Smoking and weight training is like having sex with a fat chick....you just shouldnt do it.  If you cant quit at least try to wean off.  Sooner or later you got to quit anyway. :smoker:  :smoker:  :smoker:  :smoker:  :smoker:  :smoker:  :smoker:  :smoker:


----------



## dugie82 (Dec 8, 2004)

stop immediately. Weight loss and muscle atrophy is associated with smoking.


----------



## Aratesticle (Dec 9, 2004)

The only good thing I have heard is that nicotine has some antiestrogenic properties. I use this excuse with myself because I dip Skoal...lol....I really did hear that though.


----------



## Aratesticle (Dec 9, 2004)

P>S> smoking constricts blood vessels, now if taking high amounts of gear with water retention, increased blood pressure, why make the situation worse?


----------



## wolfyEVH (Dec 9, 2004)

Limit your alcohol intake as well.  I havent had more than 10 beers in the past 2 months....i usually have 10 beers a weekend......and i'm glad i'm a non smoker.....if you're doing steroids, you should be dedicated enough to have a great diet and lifestyle to make the most of your cycle, if not, you shouldnt be jucing in the first place.


----------



## DragonRider (Dec 9, 2004)

I agree with all of the statements above. Smoking does not fit with this lifestyle. My father died from emphyzema. He was diagnosed at 38 years old and wouldn't quit smoking. He passed away when he was 57.
Having said all that, is there anyone old enough here to remember Gunnar Rosbo? 

Check this link out. http://www.larrymccusker.com/rosbo.html

He was a bodybuilder back in the late 70's early 80's and he smoked like a chimney. He's the only bodybuilder I ever saw in Muscle & Fitness smoking a cigarette.


----------



## tee (Dec 9, 2004)

DragonRider said:
			
		

> I agree with all of the statements above. Smoking does not fit with this lifestyle. My father died from emphyzema. He was diagnosed at 38 years old and wouldn't quit smoking. He passed away when he was 57.
> Having said all that, is there anyone old enough here to remember Gunnar Rosbo?
> 
> Check this link out. http://www.larrymccusker.com/rosbo.html
> ...



I remember him well. In fact, I just threw out my old M&F mags last year from that era. I guess I should have sold them for some $$$ on ebay.


----------



## DragonRider (Dec 9, 2004)

tee said:
			
		

> I remember him well. In fact, I just threw out my old M&F mags last year from that era. I guess I should have sold them for some $$$ on ebay.
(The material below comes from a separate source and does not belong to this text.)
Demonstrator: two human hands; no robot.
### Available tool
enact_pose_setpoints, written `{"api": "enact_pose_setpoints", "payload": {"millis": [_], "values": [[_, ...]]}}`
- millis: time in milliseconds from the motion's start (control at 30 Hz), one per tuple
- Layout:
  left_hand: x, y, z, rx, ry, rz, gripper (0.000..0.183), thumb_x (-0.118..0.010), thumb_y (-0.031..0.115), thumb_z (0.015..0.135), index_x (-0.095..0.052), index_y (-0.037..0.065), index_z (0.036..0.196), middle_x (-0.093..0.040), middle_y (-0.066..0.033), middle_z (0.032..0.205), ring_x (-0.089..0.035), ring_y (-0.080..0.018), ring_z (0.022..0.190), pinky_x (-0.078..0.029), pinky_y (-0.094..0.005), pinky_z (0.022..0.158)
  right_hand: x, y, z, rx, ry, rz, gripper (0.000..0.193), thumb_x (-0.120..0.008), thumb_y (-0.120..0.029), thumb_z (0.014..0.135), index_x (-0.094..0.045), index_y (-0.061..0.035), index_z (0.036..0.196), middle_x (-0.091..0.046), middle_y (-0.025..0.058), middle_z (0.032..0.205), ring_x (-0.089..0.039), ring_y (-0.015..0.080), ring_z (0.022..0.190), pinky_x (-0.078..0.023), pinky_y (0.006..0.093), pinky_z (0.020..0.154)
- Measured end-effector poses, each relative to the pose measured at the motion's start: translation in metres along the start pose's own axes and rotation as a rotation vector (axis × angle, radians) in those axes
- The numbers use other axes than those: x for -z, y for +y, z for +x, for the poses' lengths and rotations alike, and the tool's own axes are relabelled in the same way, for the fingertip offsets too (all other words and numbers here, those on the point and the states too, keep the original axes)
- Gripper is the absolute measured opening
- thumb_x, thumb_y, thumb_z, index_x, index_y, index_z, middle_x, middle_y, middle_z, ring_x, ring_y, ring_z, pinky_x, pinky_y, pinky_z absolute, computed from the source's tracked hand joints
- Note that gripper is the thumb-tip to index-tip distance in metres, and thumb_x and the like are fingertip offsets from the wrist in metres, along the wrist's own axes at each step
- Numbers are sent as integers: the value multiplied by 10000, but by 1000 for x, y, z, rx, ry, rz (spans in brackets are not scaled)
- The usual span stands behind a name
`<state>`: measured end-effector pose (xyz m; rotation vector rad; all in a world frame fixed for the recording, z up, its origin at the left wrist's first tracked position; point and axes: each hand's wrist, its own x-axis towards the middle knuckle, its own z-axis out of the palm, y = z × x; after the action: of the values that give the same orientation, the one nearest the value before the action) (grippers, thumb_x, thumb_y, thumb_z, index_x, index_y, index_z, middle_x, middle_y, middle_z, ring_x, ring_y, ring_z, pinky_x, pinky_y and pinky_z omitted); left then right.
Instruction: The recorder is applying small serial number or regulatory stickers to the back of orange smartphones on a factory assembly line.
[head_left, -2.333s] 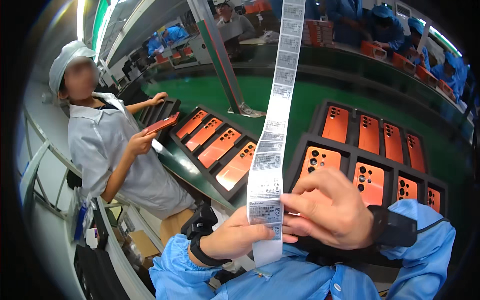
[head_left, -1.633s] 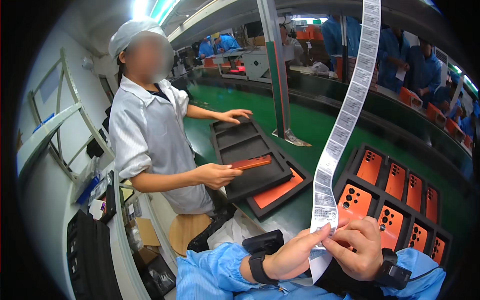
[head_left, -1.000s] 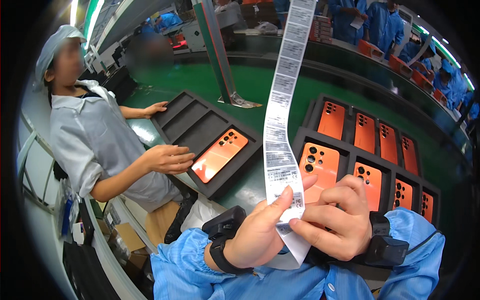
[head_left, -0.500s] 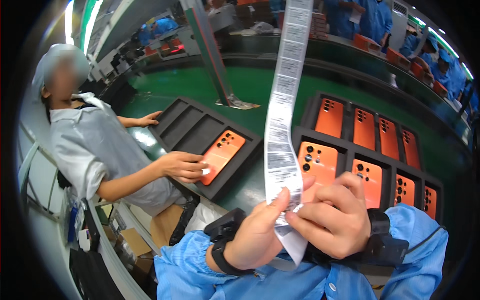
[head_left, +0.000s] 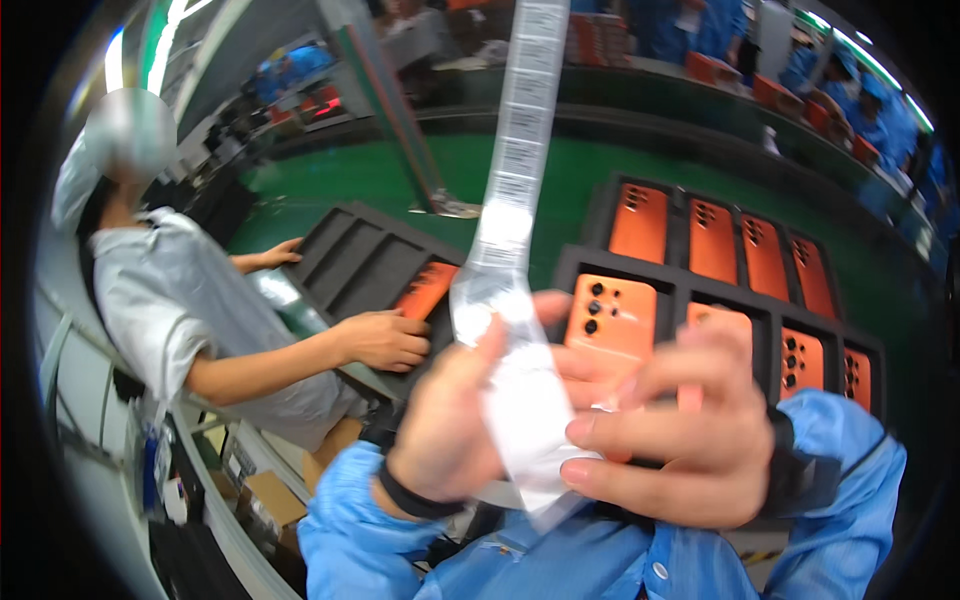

Man, if I could only get the money back that I wasted on bodybuilding magazines. I could probably afford a GH cycle.
I even wrote them a letter years ago telling them how I follow all of their advice and how hard I worked out, but I wasn't seeing the progress that they were making. 
I got a letter back, supposedly signed by Cory Everson, telling me to keep working out and keep reading Muscle and Fitness and I would eventually reach my goals. 
I never bought another mag after that. Lying bitch should have told me they were all jacked up on roids.


----------



## mer707 (Dec 9, 2004)

Why hinder your gains at all? Quit the drinking/smoking at least during your cycle, it's a waste of time and money bro.


----------



## ORACLE (Dec 9, 2004)

great point about the gear and water retention upping your blood pressure.  Really think about it....the smoking has probably already damaged your lungs the drinking put some damage to your liver....both of which you need especially on gear.  We don't do gear to be recreational we do it for whatever reasons but you definitly can't mix the good and the bad.


----------



## NorthQ (Dec 9, 2004)

Well, Im gaining like hell from the cycle Im on right now so it cant be THAT bad? checked today, im up 31lbs allready, 5th wk. 

But i`ll try to cut down on the smoking, just so damn hard to quit completely!! I manage to stay away from drugs`n booze, aside from 1-2 beer to the dinner friday/saturdays


----------



## dugie82 (Dec 9, 2004)

Now you're going to say you SMOKE as well?

northQ put up or shut up man.


----------



## Newbi (Jun 8, 2013)

If I have 300mg of deca and 150mg of tren and I use 2ml a week how long will these two last me. New to this thanks


----------



## ericraven (Jun 8, 2013)

NorthQ said:


> Well, Im gaining like hell from the cycle Im on right now so it cant be THAT bad? checked today, im up 31lbs allready, 5th wk.
> 
> But i`ll try to cut down on the smoking, just so damn hard to quit completely!! I manage to stay away from drugs`n booze, aside from 1-2 beer to the dinner friday/saturdays



31 lbs in 5 weeks. Really? You must be blown up like a baloon with water cause thats all it is. Just saying.


----------



## AnaSCI (Jun 8, 2013)

Newbi said:


> If I have 300mg of deca and 150mg of tren and I use 2ml a week how long will these two last me. New to this thanks



Why would you bump an 8 year old thread for a question that does not even pertain to the topic? You need to start reading and stop posting!


----------



## paak (Jun 8, 2013)

Smoking is terrible period.


----------



## Enigmatic707 (Jun 8, 2013)

Newbi said:


> If I have 300mg of deca and 150mg of tren and I use 2ml a week how long will these two last me. New to this thanks



Also if you can't do basic math- then gear isn't for you.


----------



## xmen1234 (Jun 8, 2013)

Nevermind.  Just saw this thread is 8 years old.


----------



## Newbi (Jun 9, 2013)

Sorry like I said, new to this so any advice anyone can give would be appriciated. Thanks


----------



## odin (Jun 9, 2013)

Newbi said:


> Sorry like I said, new to this so any advice anyone can give would be appriciated. Thanks



When you have a question you should always start a new thread. Plenty of people here to help point you in the right direction.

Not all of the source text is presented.